"En travaillant les achats responsables, l'acheteur est utile et donc, reconnu"
Avez-vous le sentiment que les acheteurs adhèrent à cette démarche ? Sont-ils objectivés en ce sens?
Absolument. Prenons l'exemple du programme Must (anagramme de mutualisation, synergie et transversalité), lancé il y a deux ans, qui veut permettre d'homogénéiser les politiques d'achats entre nos différentes filiales et de fixer une stratégie commune. Prescripteurs et responsables acheteurs se retrouvent dans ce cadre pour rédiger ensemble un cahier des charges. Depuis deux ans, les équipes ont travaillé sur 24 chantiers qui représentent les 24 plus grosses catégories de nos dépenses.
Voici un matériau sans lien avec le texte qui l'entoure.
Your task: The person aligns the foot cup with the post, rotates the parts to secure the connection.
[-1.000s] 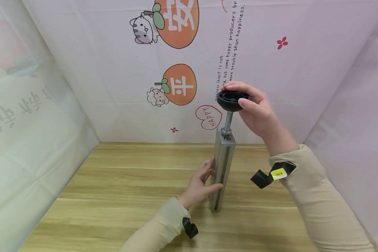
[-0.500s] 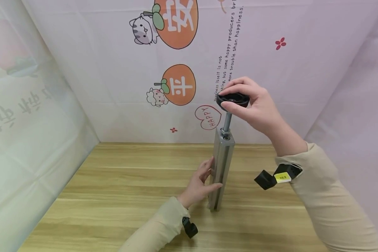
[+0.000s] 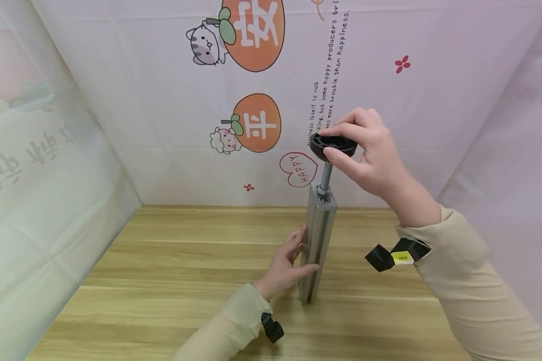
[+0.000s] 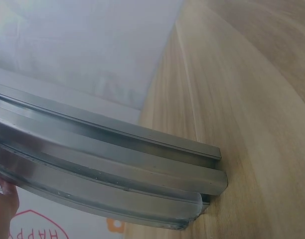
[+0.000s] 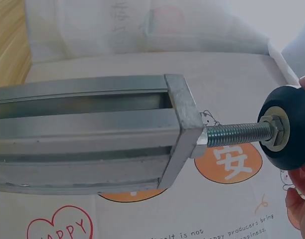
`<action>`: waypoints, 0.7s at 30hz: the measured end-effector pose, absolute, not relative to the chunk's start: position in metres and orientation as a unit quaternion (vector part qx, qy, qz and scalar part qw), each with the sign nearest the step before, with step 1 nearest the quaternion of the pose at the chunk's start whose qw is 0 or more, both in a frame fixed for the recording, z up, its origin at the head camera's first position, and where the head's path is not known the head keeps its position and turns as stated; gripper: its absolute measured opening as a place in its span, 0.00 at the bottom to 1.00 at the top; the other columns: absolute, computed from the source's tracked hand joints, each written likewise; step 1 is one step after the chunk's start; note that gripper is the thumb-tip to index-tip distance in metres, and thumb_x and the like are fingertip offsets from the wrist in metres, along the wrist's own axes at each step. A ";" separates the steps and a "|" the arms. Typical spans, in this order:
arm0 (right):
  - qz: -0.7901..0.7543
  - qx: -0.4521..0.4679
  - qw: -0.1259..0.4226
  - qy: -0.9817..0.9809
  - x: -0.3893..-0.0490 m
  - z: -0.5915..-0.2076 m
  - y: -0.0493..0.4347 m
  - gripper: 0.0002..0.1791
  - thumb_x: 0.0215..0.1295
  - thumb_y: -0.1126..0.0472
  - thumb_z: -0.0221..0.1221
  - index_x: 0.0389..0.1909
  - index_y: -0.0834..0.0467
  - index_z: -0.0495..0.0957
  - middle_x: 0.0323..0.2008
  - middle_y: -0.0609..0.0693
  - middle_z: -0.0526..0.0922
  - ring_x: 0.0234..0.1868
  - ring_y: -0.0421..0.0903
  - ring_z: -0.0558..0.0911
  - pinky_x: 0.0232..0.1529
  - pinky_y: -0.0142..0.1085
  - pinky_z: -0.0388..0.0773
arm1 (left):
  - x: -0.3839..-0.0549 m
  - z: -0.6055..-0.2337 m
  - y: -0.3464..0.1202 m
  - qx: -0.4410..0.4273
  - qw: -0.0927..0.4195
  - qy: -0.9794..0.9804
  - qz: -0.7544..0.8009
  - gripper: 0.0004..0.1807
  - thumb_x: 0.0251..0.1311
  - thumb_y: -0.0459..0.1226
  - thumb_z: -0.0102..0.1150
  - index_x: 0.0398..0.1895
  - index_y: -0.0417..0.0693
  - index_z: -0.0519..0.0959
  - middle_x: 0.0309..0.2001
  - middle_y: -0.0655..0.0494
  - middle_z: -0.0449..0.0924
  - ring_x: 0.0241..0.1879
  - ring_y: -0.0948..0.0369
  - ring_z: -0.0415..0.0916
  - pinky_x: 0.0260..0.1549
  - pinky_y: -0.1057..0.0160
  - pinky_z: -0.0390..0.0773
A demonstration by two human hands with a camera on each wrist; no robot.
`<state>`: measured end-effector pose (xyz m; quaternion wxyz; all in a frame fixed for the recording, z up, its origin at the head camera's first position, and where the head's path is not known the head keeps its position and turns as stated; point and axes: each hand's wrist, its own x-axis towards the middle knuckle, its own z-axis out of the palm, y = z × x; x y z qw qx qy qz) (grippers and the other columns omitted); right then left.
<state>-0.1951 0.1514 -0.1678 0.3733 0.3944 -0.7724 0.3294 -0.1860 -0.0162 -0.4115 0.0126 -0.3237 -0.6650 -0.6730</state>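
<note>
A silver aluminium profile (image 3: 318, 235) stands upright on the wooden table, tilted slightly, with slots along its sides. My left hand (image 3: 282, 268) holds its lower part, thumb on the near face and fingers round the left side. Above the profile's end plate (image 5: 186, 107) rises a threaded rod (image 5: 237, 134), topped by a round black levelling foot (image 3: 317, 149). My right hand (image 3: 377, 153) pinches this foot by the rim between thumb and fingers. In the right wrist view, a hex nut (image 5: 278, 130) sits against the foot, and bare thread shows between it and the plate.
The wooden table (image 3: 176, 271) runs back to a printed white cloth (image 3: 162, 125) hanging close behind the profile. More cloth walls stand at left and right. Each wrist carries a black camera mount (image 3: 379, 257).
My right hand has shifted its fingers round the foot's rim, the thumb coming further left, and the forearm has swung slightly right. The profile and my left hand have stayed in place.
</note>
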 end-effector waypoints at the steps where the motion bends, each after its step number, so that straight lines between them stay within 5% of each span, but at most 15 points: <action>1: 0.328 0.387 0.373 -0.777 -0.194 -0.167 0.151 0.15 0.52 0.60 0.59 0.39 0.65 0.84 0.33 0.60 0.75 0.38 0.42 0.63 0.39 0.32 0.56 | -0.186 -0.411 -0.016 -0.325 0.015 -0.664 -0.673 0.45 0.52 0.21 0.62 0.72 0.38 0.51 0.68 0.40 0.55 0.64 0.63 0.59 0.68 0.50 0.59; 11: 0.291 0.276 0.408 -0.820 -0.177 -0.164 0.137 0.17 0.49 0.56 0.70 0.34 0.64 0.84 0.28 0.56 0.68 0.35 0.54 0.64 0.35 0.37 0.59 | -0.187 -0.412 -0.016 -0.331 0.018 -0.660 -0.674 0.46 0.52 0.21 0.62 0.72 0.37 0.50 0.66 0.39 0.56 0.62 0.72 0.59 0.67 0.50 0.58; 21: 0.315 0.310 0.446 -0.778 -0.185 -0.178 0.142 0.20 0.51 0.53 0.65 0.38 0.65 0.83 0.31 0.61 0.69 0.37 0.55 0.64 0.37 0.35 0.57 | -0.187 -0.412 -0.018 -0.326 0.003 -0.671 -0.666 0.45 0.54 0.24 0.62 0.73 0.40 0.50 0.68 0.42 0.54 0.66 0.58 0.57 0.68 0.51 0.58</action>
On vient d'ajouter un 25e chantier, à la demande des responsables achats des différentes entités : son objectif est de formaliser la politique achats RSE.
Cette année, les acheteurs ont un objectif annuel sur le volume d'affaires dédié au secteur protégé. L'objectif étant d'augmenter de 50 % ce volume d'affaire global. Le choix final du fournisseur n'est pas de la responsabilité unique des acheteurs mais ils se doivent d'essayer d'influencer les prescripteurs. Un autre objectif, individuel, cette fois, est que chaque acheteur doit, chaque année, amener ses cinq fournisseurs majeurs à être évalués sur sa politique RSE.
Vous êtes signataire de la charte relation fournisseurs responsable - qu'en attendez-vous ?
La signature ne suffit pas. Il est important que nous soyons actifs dans les différents chantiers lancés par la Médiation inter-entreprises. Cela nous permet d'avoir un benchmark, d'échanger sur les bonnes pratiques et d'améliorer celles que nous mettons en oeuvre. Sur certains points nous sommes en avance et sur d'autres, nous avons des marges de progrès, notamment sur l'insertion, il y a des entreprises plus avancées. On est plus intelligents ensemble que seul. Cela permet de se comparer, de trouver de nouvelles idées. L'étape d'après est le label. Sa conquête nous permettrait d'accélérer le déploiement de notre politique achats responsables. Le label est un levier qui permet de mobiliser davantage les énergies. Cet audit va nous permettre de vérifier notre niveau de maturité et d'avancement. Et si nous ne l'obtenons pas, nous saurons ce qu'il nous reste à parcourir.
La RSE, c'est aussi de l'économie... Comment évaluez-vous le retour sur investissement ?
Dans la démarche achat, nous ne faisons pas de différence entre les achats RSE et les autres achats. La RSE est une dimension des achats, complètement intégrée. Lorsque le service informatique doit renouveler son parc, il doit financer l'élimination de l'existant. Mieux vaut donc créer de la valeur en créant une filière de recyclage avec le secteur adapté comme nous l'avons fait. L'ESAT avec lequel nous travaillons récupère les ordinateurs, les recycle. Habituellement, la destruction ne crée pas de valeur, là il y a un aspect social - on crée des emplois pour des personnes handicapées et en complément, l'aspect environnemental est également couvert.
Et à titre personnel, qu'en retirez-vous ?
Pour moi, agir pour des achats responsables est important car la fonction achat est une fonction pas assez reconnue. C'est le poil à gratter dans l'entreprise. Travailler les achats responsables donne une compétence supplémentaire, une véritable valeur ajoutée. La RSE amène une crédibilité. L'acheteur est aussi valorisé car il se sent utile et donc, reconnu.
L'acheteur n'est plus le cost killer mais la personne qui challenge le prescripteur sur la pertinence de son besoin et le fournisseur sur la qualité de son livrable. Cette démarche est un cercle vertueux.
Le parcours de Sylvie Robin-Romet :
Diplômée de l'ESLSCA, de la London Chamber of Commerce and Industry (également titulaire d'un MBA Essec), Sylvie Robin-Romet a débuté en 1983, au Printemps. Elle a rejoint Eurodisney en 1990. En 1995, elle a été nommée directrice de la centrale d'achats d'Eurodisney. En 2000, elle a rejoint le Printemps et a été nommée directrice du marché de la maison et de la papeterie. En 2004, Sylvie Robin-Romet a été nommée présidente de Kadeos (spécialiste de la carte et du chèque-cadeau) En 2007, elle a rejoint Accor Services en tant que directrice générale Accentiv/Kadeos. En 2008, elle a rejoint Crédit Agricole Consumer Finance, filiale de Crédit Agricole SA en tant que directrice générale adjointe en charge des activités France. En 2013, elle est devenue directrice des achats pour le groupe Crédit Agricole SA.